● **EXERCISE INSTRUCTIONS**
Hand back every line from the beginning of the data below through the line containing "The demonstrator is", word for word and free of pictures.

---- DATA SHOWN

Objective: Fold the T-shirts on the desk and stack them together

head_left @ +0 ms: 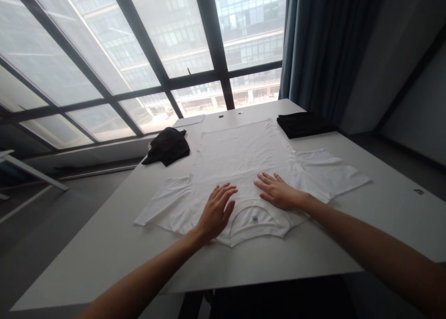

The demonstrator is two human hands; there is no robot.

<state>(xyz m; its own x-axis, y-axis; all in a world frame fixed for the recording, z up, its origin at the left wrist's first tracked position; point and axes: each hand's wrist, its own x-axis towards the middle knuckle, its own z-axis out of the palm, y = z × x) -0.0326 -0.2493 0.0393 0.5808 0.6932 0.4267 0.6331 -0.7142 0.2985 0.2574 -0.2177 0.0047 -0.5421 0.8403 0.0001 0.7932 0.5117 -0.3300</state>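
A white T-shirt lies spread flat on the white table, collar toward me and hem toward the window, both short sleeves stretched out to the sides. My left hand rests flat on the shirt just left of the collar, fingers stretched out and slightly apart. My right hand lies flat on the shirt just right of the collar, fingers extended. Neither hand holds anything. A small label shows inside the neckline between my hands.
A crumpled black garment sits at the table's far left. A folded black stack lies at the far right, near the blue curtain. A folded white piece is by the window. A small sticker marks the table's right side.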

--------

● **RESPONSE TO THIS EXERCISE**
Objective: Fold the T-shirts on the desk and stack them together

head_left @ +0 ms: 

The demonstrator is two human hands; there is no robot.

No additional work is needed on this exercise.